EXERCISE BRIEF
Nothing should be left out: repeat all the data exactly.
─── SUPPLIED MATERIAL ───
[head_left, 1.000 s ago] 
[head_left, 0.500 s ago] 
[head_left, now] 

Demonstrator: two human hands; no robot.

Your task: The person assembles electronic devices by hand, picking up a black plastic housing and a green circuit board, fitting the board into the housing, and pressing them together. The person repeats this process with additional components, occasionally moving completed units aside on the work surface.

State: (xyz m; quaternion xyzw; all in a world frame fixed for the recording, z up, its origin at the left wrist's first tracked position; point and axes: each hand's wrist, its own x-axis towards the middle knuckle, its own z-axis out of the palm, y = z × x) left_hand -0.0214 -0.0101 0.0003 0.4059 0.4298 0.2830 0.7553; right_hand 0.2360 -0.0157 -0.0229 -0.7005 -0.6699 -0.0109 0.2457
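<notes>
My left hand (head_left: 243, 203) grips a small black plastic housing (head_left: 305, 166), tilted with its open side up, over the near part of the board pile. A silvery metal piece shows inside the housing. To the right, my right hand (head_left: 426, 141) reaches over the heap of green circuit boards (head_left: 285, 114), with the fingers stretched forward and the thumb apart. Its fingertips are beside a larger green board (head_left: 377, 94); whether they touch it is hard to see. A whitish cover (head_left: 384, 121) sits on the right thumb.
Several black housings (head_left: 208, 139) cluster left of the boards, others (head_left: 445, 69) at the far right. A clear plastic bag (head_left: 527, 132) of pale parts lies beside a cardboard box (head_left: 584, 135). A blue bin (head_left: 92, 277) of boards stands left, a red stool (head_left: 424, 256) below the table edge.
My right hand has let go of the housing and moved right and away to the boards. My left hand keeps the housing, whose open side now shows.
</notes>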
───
RESPONSE TO THIS EXERCISE
[head_left, 1.000 s ago] 
[head_left, 0.500 s ago] 
[head_left, now] 

Demonstrator: two human hands; no robot.

Your task: The person assembles electronic devices by hand, picking up a black plastic housing and a green circuit board, fitting the board into the housing, and pressing them together. The person repeats this process with additional components, occasionally moving completed units aside on the work surface.

State: (xyz m; quaternion xyzw; all in a world frame fixed for the recording, z up, its origin at the left wrist's first tracked position; point and axes: each hand's wrist, its own x-axis towards the middle knuckle, its own z-axis out of the palm, y = z × x) left_hand -0.0214 -0.0101 0.0003 0.4059 0.4298 0.2830 0.7553; right_hand 0.2360 -0.0157 -0.0229 -0.7005 -0.6699 -0.0109 0.2457
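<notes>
My left hand (head_left: 243, 203) grips a small black plastic housing (head_left: 305, 166), tilted with its open side up, over the near part of the board pile. A silvery metal piece shows inside the housing. To the right, my right hand (head_left: 426, 141) reaches over the heap of green circuit boards (head_left: 285, 114), with the fingers stretched forward and the thumb apart. Its fingertips are beside a larger green board (head_left: 377, 94); whether they touch it is hard to see. A whitish cover (head_left: 384, 121) sits on the right thumb.
Several black housings (head_left: 208, 139) cluster left of the boards, others (head_left: 445, 69) at the far right. A clear plastic bag (head_left: 527, 132) of pale parts lies beside a cardboard box (head_left: 584, 135). A blue bin (head_left: 92, 277) of boards stands left, a red stool (head_left: 424, 256) below the table edge.
My right hand has let go of the housing and moved right and away to the boards. My left hand keeps the housing, whose open side now shows.
</notes>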

Nothing else is required to finish the exercise.